As part of an ongoing effort to reduce sewage overflows and to replace lead water pipes, the state of Michigan has awarded more than $67 million to projects statewide.
The MI Clean Water Plan grants will help local officials upgrade aging infrastructure, ensure residents have healthy drinking water and protect the state’s environment. Specifically, the funds will support fixing legacy issues such as aging facilities and challenges like new standards for Per- and Polyfluoroalkyl Substances (PFAS), also known as “forever chemicals.”
The city of West Branch received $18 million in state funds to replace old, undersized and failing watermains and to build a water tower. Improvements to an existing well and replacing the master meter connection are also planned. West Branch is about 150 miles north of Lansing.
In Detroit, $17.5 million in state funds will go to replacing and rehabilitating more than 30,00 linear feet of vintage cast iron water mains in the neighborhoods of Dexter-Linwood, Davison and Buffalo-Charles. Approximately 475 lead service lines will be replaced as well.
The town of White Cloud will receive $4 million to replace 420 lead and galvanized service lines. The town is about 30 miles north of Grand Rapids.

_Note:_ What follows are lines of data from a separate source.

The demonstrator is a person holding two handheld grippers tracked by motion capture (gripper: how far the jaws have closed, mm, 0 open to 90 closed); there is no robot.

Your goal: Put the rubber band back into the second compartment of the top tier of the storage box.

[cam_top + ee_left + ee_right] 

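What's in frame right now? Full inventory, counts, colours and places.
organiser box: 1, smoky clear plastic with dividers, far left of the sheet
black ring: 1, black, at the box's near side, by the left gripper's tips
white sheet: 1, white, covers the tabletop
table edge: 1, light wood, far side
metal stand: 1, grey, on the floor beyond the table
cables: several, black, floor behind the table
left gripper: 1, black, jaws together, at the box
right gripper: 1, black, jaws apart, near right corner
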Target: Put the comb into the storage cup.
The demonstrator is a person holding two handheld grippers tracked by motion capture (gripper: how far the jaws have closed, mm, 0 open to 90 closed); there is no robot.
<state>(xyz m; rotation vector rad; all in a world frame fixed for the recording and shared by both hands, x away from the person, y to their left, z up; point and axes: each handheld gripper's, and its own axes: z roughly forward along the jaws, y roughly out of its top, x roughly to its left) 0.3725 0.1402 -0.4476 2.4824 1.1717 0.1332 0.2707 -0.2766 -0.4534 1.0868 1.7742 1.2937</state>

Other projects receiving federal funding include:
- $10 million to the Delta Charter Township to build a parallel force main from the West Willow Lift Station, which will also receive improvements. The project will increase the West Willow Sewer District’s capacity and reliability.
- $10 million to the city of Hamtramck to replace about 11,000 linear feet of water mains and 252 lead service lines in the city and another 284 lead service lines throughout the town’s distribution system.
- $5 million to build about 3,500 linear feet of 60-inch sewer main in Macomb County. The sewer interceptor project will reduce combined sewer overflows into Lake St. Clair by conveying combined sewage to the Chapaton Retention Basin during wet weather events.
- $2.5 million to replace 300 lead service lines with copper lines in the city of Lincoln Park.
The MI Clean Water Plan grants are available through the state’s Drinking Water State Revolving Fund (DWSRF), which provides low-interest loans to help public water systems finance replacing and repairing drinking water infrastructure. The federal funds were made available through the American Rescue Plan Act (ARPA).